Key considerations to discuss are:
- What are their motivations?
- Are they purely interested in contracting or do they have ambitions to become permanent in your organization?
- Do you want them to be permanent employees?
Ensuring instant, transparent communication upfront allows you to know what’s important to the worker and how to best utilize and potentially bridge them into your environment.
If you’re at a pivotal moment in standing up your cyber security practice, you have something to offer; interesting technology roadmap, company stock options, training and development, etc. Many staffing agencies will offer conversion to permanent staff at a fraction of the finders fee; depending on timing, it may be waived. If you’re confident in the value proposition from your company and are willing to endure a “dating period” with a consultant, you can land amazing full-time employees with no additional cost outlay.
3. Manage the Market Costs, not your Agency Costs
Formal rate card management programs pay off, literally and figuratively. Wages are a key ingredient for contractor retention, and a market rate card ensures that supply and demand influence your contingent workforce cost structure appropriately. Here’s how that works.
A managed markup approach treats the consultant’s pay rate as a given, and controls the amount of markup a third party can specify to cover operating expenses, profit, and government burden. By only focusing on markup, it reduces flexibility for all parties, incentivizes higher rates, and raises client costs. A data-driven market rate card (with quarterly or biannual adjustments) offers clear retention benefits, by enabling you to:
- Benchmark available talent against the appropriate skill level, so you’re not paying too much, or for the purposes of this discussion, too little
- Target the complete talent pool for the wages appropriated for the position
- Motivate your suppliers to source best-fit candidates for a particular opening and self-regulate markups to do so
A balanced market rate card offers other tangible benefits at various stages of the recruiting lifecycle, from enhanced internal and external compliance to more competitive and high-quality submittals. If you’re intrigued by the possibilities, S.i. Systems offers free salary bands and rate card analysis to benchmark your hiring more accurately.

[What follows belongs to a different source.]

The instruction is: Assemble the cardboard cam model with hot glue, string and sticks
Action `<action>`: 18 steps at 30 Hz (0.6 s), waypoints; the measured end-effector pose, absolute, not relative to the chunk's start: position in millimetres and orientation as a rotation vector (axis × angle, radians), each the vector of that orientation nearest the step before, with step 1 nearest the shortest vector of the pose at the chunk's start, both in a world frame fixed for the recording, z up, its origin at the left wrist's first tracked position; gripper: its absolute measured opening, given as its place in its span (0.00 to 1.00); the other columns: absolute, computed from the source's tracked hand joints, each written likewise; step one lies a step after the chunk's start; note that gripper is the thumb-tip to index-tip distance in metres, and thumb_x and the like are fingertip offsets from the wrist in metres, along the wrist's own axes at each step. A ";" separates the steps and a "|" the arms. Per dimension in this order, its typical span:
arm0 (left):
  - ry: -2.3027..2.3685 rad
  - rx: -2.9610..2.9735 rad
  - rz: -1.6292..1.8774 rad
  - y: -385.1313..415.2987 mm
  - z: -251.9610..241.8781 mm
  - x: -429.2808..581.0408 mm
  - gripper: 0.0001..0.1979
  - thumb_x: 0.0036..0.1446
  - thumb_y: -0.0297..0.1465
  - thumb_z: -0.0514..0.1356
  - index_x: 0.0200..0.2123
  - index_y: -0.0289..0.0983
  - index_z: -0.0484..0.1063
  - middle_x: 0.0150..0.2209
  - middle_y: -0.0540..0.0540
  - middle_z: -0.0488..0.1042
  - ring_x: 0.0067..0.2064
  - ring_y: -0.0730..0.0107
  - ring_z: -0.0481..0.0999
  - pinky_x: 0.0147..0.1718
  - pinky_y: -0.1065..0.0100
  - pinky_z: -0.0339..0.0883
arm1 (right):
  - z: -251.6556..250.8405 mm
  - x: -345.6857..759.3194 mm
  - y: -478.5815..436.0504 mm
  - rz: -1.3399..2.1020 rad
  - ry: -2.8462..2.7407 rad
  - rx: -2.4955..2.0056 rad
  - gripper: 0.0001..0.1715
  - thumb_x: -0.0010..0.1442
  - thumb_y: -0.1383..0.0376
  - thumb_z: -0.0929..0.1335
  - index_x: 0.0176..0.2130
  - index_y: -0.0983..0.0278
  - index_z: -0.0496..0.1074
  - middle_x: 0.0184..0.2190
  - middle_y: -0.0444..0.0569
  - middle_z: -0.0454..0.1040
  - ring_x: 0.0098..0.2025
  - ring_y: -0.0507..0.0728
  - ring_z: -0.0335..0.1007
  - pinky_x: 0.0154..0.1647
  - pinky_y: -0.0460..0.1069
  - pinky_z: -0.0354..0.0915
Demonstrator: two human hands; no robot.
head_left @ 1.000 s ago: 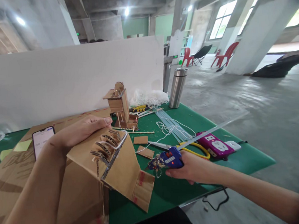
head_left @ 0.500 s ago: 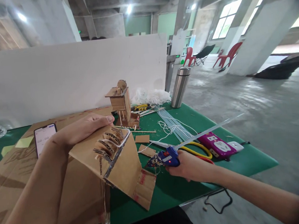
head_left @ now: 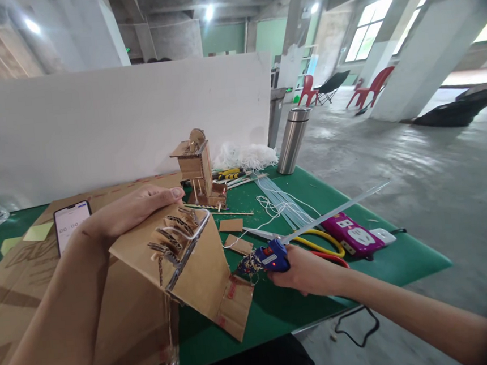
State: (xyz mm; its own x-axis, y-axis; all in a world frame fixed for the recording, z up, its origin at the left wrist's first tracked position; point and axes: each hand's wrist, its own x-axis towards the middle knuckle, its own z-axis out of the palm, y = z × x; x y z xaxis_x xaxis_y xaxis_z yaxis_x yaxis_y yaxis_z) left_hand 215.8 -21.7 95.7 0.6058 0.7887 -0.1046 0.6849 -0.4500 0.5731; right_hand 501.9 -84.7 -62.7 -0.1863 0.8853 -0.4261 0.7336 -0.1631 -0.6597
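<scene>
My left hand (head_left: 160, 200) grips the far edge of a folded cardboard model (head_left: 202, 271), which is tilted toward me. Upright corrugated pieces and a loop of white cord stand on its top face, and grey glue runs along the fold. A cardboard flap (head_left: 236, 305) hangs off its lower right end. Closed round the handle of a blue glue gun (head_left: 271, 258) is my right hand (head_left: 304, 271). A long clear glue stick (head_left: 335, 213) juts from the gun's back. The gun's nozzle points left, close to the flap; whether it touches cannot be made out.
Behind the model stands a cardboard tower (head_left: 195, 167). A steel flask (head_left: 294, 141), a purple power strip (head_left: 353, 235), spare glue sticks (head_left: 281, 199), scissors (head_left: 325, 243) and white string lie on the right of the green table (head_left: 416, 258). At left are a phone (head_left: 73, 223) and cardboard sheet (head_left: 36, 297).
Almost nothing differs. The glue gun and my right hand have shifted very slightly left, along with the whole view; both hands keep their holds.
</scene>
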 end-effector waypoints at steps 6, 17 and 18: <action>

4. Implement a Selective Outsourcing Strategy
Cyber security talent choosing consulting work over full-time employment points to another systematic retention strategy.
Consultants love the flexibility, challenge, and higher pay associated with consulting. So why not use that to your advantage?
Reserve the most engaging work for employees and consultants with the highest quality skills and best cultural fit for your organization. Outsource “eyes on glass” tasks such as Level 1 SOC analysis to third-party suppliers who can easily scale resources up and down to meet demand.
In closing, if your company is struggling with retention, you’re not alone. Communication is critical to your success. Speak with your partners, your employees, and your contractors and be sure to explore all opportunities available to meet your program goals. Treating people well is it’s own reward, but it’s also a critical component of a strong retention strategy. Just make sure it’s not the only thing you’re banking on to keep top cyber security talent in place. 2021 promises to be another year where demand outstrips supply, so now is the time to get consistent, get creative, and get productive.